> INFORMATION SUPPLIED

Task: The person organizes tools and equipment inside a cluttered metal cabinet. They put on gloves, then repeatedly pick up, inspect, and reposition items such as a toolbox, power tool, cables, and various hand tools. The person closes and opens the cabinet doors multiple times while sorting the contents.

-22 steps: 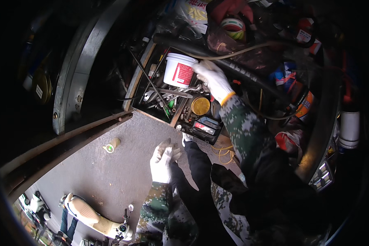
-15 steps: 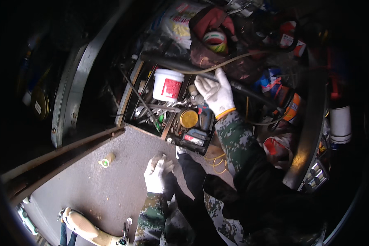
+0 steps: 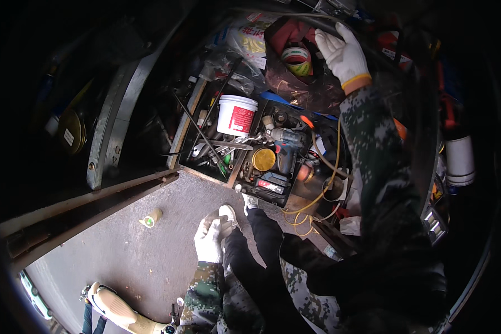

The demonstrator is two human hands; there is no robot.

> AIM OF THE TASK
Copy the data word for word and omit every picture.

> YOUR RESPONSE
Task: The person organizes tools and equipment inside a cluttered metal cabinet. They put on gloves, then repeatedly pick up, inspect, and reposition items such as a toolbox, power tool, cables, and various hand tools. The person closes and opens the cabinet doors multiple times while sorting the contents.

-22 steps: 
-15 steps: 
+0 steps: 

The demonstrator is two human hands; there is no robot.

This exercise is done.